Effects of CpG oligodinucleotide, interleukin-17A and interferon-α on tracheal antimicrobial peptide gene expression. Dose- and time-dependent effects were measured for CpG oligodinucleotide (A,B), a TLR9 agonist; interleukin-17A (C,D); and interferon-α (E,F). For the dose–response studies (A,C,E), confluent bTEC were stimulated in triplicate with various concentrations of agonist for 16 h. For the time-course studies (B,D,F), confluent bTEC were stimulated in triplicate for 4, 8, 16 or 24 h with the doses of agonist shown. Gene expression of TAP relative to that of GAPDH was measured using real-time RT-qPCR. Lipopolysaccharide (LPS, 0.1 μg/mL) was used in all assays as a positive control and standard. *, significantly different from unstimulated cells (P < 0.05).

Figure 5

Comparison of the effects of IL-17A, Pam3CSK4 and LPS on tracheal antimicrobial peptide gene expression. Confluent cultures of tracheal epithelial cells from 4 different calves were non-stimulated (NS) or stimulated with 1 μg/mL Pam3CSK4, 316 ng/mL IL-17A, or 0.1 μg/mL LPS for 8 h (A) and 16 h (B) in triplicate.
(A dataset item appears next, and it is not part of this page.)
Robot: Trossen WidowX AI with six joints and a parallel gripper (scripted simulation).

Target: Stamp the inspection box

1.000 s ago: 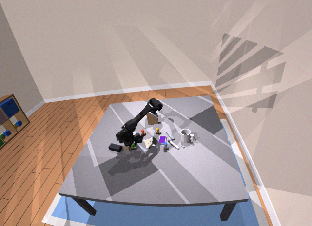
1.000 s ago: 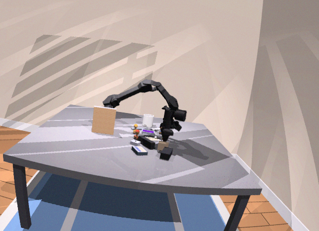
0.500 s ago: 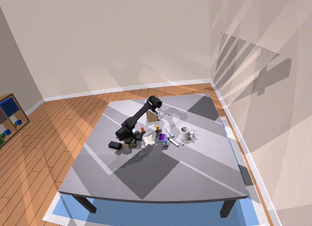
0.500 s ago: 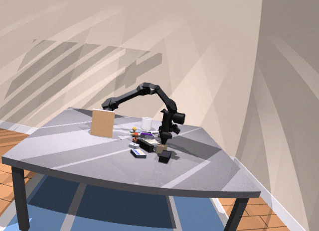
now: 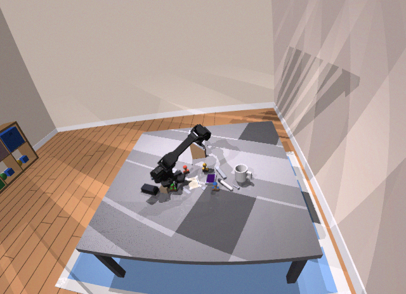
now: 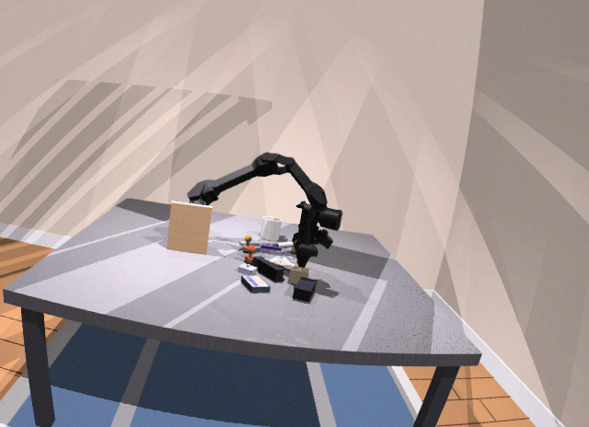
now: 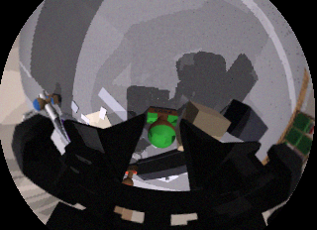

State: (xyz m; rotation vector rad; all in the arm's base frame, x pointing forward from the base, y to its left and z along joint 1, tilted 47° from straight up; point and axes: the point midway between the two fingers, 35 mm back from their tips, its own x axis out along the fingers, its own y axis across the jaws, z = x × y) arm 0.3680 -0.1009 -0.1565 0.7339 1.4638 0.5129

Gene expression was assessed using real-time RT-qPCR. Pam3CSK4 induced significantly higher tracheal antimicrobial peptide gene expression than IL-17A and LPS at both 8 and 16 h (P < 0.05). IL-17A induced significantly higher gene expression than LPS at 8 h (P < 0.05).

Figure 6

Effect of stimulation with single agonists compared to combined agonists. Cultured bovine tracheal epithelial cells were stimulated for 16 h in triplicate with various combinations of 1 μg/mL Pam3CSK4, 316 ng/mL IL-17A, or 0.1 μg/mL LPS. Tracheal antimicrobial peptide gene expression was measured as above. The effects of combined agonists were greater than that of interleukin-17A (IL-17A) alone, but minimally or not different than that of lipopolysaccharide (LPS) or Pam3CSK4 alone. The data shown (panels A, B and C) represent 3 studies conducted on different days using cells from different calves.